#### What you need to do
Write out the full listing again, exactly as it stands.

#### Supplied information
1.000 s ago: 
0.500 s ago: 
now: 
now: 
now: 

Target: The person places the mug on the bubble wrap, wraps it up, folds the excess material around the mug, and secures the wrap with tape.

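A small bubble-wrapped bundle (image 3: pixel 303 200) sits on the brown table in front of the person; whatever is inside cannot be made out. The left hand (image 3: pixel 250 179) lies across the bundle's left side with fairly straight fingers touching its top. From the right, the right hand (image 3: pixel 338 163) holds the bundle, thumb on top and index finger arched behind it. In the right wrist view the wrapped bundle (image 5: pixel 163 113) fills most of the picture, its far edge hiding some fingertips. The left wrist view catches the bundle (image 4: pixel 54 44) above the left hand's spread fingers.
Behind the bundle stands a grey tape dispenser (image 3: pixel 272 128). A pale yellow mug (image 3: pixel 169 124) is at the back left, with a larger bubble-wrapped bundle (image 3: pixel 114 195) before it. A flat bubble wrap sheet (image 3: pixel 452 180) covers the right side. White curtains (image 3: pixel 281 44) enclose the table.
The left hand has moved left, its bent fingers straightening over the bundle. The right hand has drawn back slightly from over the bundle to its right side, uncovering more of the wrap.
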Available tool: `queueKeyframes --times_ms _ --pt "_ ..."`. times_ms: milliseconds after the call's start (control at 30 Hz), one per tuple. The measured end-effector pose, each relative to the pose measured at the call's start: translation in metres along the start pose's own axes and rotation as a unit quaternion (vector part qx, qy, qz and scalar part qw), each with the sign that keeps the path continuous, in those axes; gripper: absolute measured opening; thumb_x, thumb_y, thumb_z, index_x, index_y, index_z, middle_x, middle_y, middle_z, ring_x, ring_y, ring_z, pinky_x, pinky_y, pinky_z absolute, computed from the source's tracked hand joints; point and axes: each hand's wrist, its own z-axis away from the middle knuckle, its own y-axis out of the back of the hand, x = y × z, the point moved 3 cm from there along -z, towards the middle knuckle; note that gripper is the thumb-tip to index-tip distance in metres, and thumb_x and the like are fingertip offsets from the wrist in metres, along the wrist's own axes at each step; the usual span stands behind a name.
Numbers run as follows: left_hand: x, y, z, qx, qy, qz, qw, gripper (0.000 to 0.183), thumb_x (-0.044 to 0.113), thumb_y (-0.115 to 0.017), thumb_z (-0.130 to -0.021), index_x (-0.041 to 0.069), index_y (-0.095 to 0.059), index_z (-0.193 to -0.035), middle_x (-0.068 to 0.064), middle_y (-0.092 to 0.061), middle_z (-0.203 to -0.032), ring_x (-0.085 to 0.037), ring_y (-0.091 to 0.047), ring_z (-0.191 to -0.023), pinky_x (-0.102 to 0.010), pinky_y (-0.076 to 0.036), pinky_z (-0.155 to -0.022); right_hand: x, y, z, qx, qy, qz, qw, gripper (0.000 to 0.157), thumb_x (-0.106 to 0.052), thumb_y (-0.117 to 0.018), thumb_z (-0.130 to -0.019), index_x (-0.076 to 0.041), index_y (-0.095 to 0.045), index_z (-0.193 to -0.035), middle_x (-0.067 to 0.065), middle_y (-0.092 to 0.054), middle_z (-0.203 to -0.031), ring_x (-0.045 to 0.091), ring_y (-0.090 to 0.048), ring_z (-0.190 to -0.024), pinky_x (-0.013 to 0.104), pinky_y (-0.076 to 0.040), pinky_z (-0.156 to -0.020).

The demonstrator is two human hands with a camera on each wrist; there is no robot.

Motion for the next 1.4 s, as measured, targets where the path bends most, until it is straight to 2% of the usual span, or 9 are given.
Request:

#### Written response
1.000 s ago: 
0.500 s ago: 
now: 
now: 
now: 

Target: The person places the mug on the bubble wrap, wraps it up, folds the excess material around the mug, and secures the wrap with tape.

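A small bubble-wrapped bundle (image 3: pixel 303 200) sits on the brown table in front of the person; whatever is inside cannot be made out. The left hand (image 3: pixel 250 179) lies across the bundle's left side with fairly straight fingers touching its top. From the right, the right hand (image 3: pixel 338 163) holds the bundle, thumb on top and index finger arched behind it. In the right wrist view the wrapped bundle (image 5: pixel 163 113) fills most of the picture, its far edge hiding some fingertips. The left wrist view catches the bundle (image 4: pixel 54 44) above the left hand's spread fingers.
Behind the bundle stands a grey tape dispenser (image 3: pixel 272 128). A pale yellow mug (image 3: pixel 169 124) is at the back left, with a larger bubble-wrapped bundle (image 3: pixel 114 195) before it. A flat bubble wrap sheet (image 3: pixel 452 180) covers the right side. White curtains (image 3: pixel 281 44) enclose the table.
The left hand has moved left, its bent fingers straightening over the bundle. The right hand has drawn back slightly from over the bundle to its right side, uncovering more of the wrap.
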Available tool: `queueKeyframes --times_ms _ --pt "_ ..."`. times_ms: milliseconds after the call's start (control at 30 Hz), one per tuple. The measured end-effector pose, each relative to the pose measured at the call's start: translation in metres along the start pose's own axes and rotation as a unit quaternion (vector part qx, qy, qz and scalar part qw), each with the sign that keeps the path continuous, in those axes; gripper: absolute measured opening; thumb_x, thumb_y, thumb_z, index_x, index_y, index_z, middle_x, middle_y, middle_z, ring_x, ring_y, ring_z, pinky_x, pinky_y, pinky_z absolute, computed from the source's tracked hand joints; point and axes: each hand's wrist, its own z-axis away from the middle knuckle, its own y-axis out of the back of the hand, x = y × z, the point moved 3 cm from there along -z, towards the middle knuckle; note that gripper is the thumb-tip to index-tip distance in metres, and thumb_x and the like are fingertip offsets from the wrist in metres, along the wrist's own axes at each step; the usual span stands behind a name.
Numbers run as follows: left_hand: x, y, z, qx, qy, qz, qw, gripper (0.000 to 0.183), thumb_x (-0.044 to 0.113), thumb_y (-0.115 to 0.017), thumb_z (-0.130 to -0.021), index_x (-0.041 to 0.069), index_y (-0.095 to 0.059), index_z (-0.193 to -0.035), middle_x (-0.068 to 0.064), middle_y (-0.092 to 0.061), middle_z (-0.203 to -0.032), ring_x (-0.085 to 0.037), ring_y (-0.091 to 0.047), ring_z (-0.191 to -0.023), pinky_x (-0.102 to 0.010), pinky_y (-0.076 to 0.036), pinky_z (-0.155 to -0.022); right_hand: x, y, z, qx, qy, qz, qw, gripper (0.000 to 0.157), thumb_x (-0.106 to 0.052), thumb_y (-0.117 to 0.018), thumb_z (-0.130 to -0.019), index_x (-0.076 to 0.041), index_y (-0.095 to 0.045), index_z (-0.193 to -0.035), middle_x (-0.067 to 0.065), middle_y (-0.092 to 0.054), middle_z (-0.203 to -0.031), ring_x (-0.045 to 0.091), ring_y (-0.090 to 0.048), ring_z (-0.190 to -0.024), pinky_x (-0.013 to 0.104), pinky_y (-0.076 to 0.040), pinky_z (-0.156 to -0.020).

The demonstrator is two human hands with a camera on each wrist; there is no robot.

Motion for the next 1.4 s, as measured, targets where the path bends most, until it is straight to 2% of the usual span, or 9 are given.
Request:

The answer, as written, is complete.